• [ASSIGNED TASK]: Where does the string "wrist" appear in the listing below? Copy every line where it does.

• [GIVEN INFORMATION]:
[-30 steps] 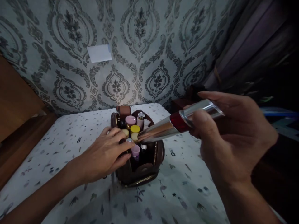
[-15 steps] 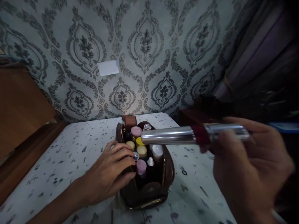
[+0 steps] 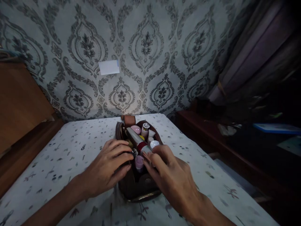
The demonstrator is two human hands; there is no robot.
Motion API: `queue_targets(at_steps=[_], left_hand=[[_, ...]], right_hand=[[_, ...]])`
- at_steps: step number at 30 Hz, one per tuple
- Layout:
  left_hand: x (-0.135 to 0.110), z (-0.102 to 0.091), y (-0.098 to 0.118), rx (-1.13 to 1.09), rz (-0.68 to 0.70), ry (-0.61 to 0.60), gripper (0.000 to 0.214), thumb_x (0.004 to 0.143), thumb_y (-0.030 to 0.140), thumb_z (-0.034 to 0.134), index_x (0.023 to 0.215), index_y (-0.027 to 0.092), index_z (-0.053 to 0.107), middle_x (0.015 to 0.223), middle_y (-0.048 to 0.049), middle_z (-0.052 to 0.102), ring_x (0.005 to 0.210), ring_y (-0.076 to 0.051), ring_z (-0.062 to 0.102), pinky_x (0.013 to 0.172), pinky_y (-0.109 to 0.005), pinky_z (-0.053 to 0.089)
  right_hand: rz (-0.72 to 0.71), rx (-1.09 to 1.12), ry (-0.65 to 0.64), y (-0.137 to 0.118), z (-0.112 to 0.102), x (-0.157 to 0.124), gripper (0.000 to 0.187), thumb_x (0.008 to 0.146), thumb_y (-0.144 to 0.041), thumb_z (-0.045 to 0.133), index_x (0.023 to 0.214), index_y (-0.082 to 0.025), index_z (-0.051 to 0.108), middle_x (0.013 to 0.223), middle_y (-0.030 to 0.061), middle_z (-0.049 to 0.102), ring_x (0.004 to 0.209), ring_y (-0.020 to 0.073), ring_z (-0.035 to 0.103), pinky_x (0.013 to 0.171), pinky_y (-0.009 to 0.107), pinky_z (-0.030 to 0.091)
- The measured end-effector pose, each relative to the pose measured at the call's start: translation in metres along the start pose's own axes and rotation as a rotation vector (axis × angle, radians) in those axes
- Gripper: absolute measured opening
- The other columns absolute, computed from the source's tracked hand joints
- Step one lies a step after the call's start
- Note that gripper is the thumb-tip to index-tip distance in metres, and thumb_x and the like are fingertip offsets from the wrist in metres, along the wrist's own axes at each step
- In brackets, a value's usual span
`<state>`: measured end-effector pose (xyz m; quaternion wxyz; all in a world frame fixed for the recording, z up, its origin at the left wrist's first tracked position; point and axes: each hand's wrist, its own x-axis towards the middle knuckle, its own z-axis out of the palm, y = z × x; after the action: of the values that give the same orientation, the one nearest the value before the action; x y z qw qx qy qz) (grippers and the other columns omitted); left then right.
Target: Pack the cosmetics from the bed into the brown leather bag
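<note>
A dark brown zip bag (image 3: 125, 185) stands on the cloth, its top unzipped and packed with several capped bottles and jars. My left hand (image 3: 113, 166) curls its fingers over the bag's left rim. In my right hand (image 3: 171, 175) is a silver tube with a dark red band (image 3: 134, 136), which lies slantwise across the bag's opening, over the other containers. Around it show a pink lid (image 3: 135, 129), a silver-capped bottle (image 3: 145, 129), a white lid (image 3: 154, 144) and a pinkish-purple capped bottle (image 3: 139, 162). The right fingertips partly hide the tube's near end.
A white cloth with small printed motifs (image 3: 77, 147) covers the table. Patterned wallpaper rises behind it, with a white plate (image 3: 109, 67) on it. Wooden furniture (image 3: 23, 100) stands on the left. To the right are a dark reddish ledge (image 3: 199, 135), a curtain (image 3: 246, 62) and a blue-edged object (image 3: 275, 128).
My right hand has brought the silver tube down and leftward, from in front of the camera into the bag's opening. My left hand stays at the rim.
</note>
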<state>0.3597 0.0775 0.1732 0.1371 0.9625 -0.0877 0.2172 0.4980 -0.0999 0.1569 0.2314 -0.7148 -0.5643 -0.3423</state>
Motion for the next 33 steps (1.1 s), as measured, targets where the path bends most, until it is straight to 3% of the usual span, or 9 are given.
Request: queue_targets(at_steps=[6,13,17,21,25,30,33], left_hand=[[-0.001,0.001,-0.001,0.01,-0.024,-0.011,0.023,0.101,0.023,0.048,0.116,0.022,0.065,0.124,-0.0109,0.066,0.129,-0.027,0.051,0.106,-0.047,0.045],[-0.001,0.002,-0.003,0.022,-0.004,-0.018,0.022,0.1,0.023,0.049,0.117,0.022,0.063,0.126,-0.0097,0.065,0.131,-0.026,0.049,0.108,-0.045,0.043],[-0.002,-0.001,-0.004,0.022,-0.009,-0.031,0.021,0.1,0.023,0.05,0.117,0.022,0.062,0.121,-0.0097,0.065,0.126,-0.026,0.051,0.105,-0.043,0.043],[-0.001,-0.007,-0.004,-0.007,0.013,-0.074,0.018,0.099,0.019,0.049,0.115,0.021,0.058,0.114,-0.01,0.064,0.118,-0.025,0.053,0.098,-0.041,0.045],[0.0,-0.008,-0.003,-0.014,0.013,-0.082,0.018,0.099,0.018,0.049,0.113,0.021,0.058,0.112,-0.0093,0.064,0.115,-0.025,0.054,0.097,-0.04,0.044],[0.001,-0.002,-0.003,-0.043,0.044,-0.025,0.019,0.097,0.012,0.05,0.113,0.02,0.056,0.107,-0.0094,0.062,0.112,-0.024,0.054,0.097,-0.04,0.043],[-0.001,0.0,-0.004,-0.057,0.05,-0.007,0.02,0.096,0.009,0.052,0.113,0.018,0.056,0.108,-0.01,0.06,0.113,-0.024,0.052,0.097,-0.04,0.042]], right_hand=[[0.007,0.031,-0.04,-0.012,-0.001,-0.011,0.012,0.098,-0.022,0.048,0.093,-0.019,0.058,0.08,0.0036,0.055,0.061,0.0168,0.055,0.053,0.028,0.044],[0.039,0.143,-0.064,-0.009,0.002,-0.018,0.016,0.1,-0.021,0.047,0.112,-0.017,0.057,0.088,0.0059,0.058,0.07,0.0184,0.061,0.058,0.03,0.053],[0.156,0.244,0.14,0.003,-0.008,-0.01,0.01,0.098,-0.019,0.055,0.107,-0.019,0.059,0.094,0.0055,0.059,0.076,0.0146,0.062,0.066,0.026,0.055],[0.267,0.206,0.367,0.025,-0.029,0.005,0.014,0.091,-0.02,0.069,0.103,-0.022,0.063,0.089,0.0027,0.062,0.075,0.0151,0.061,0.069,0.03,0.055],[0.305,0.405,0.513,0.042,-0.047,0.013,0.018,0.087,-0.021,0.073,0.104,-0.022,0.066,0.092,0.0032,0.066,0.079,0.0172,0.063,0.068,0.034,0.055],[0.348,0.537,0.303,0.043,-0.054,0.02,0.012,0.089,-0.022,0.072,0.098,-0.024,0.065,0.091,0.0002,0.066,0.08,0.0157,0.063,0.07,0.032,0.055],[0.227,0.608,0.154,0.043,-0.051,0.031,0.009,0.09,-0.02,0.07,0.093,-0.022,0.062,0.085,0.0,0.066,0.078,0.0162,0.062,0.066,0.031,0.052]])
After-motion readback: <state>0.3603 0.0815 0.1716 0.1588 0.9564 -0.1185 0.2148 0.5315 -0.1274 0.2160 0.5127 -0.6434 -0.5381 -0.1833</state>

• [TASK SOLUTION]:
- Note that gripper is the thumb-tip to index-tip distance in metres, and thumb_x and the like are fingertip offsets from the wrist in metres, along the wrist's own axes at each step
`<state>`: measured end-effector pose (xyz m; quaternion wxyz; all in a world frame fixed for the recording, z up, its origin at the left wrist's first tracked position; point and axes: each hand's wrist, its own x-axis towards the middle knuckle, its own z-axis out of the palm, y = z × x; after the action: of the values that give the same orientation, the one nearest the value before the action; x y z qw qx qy qz) (grippers and the other columns omitted); left then right.

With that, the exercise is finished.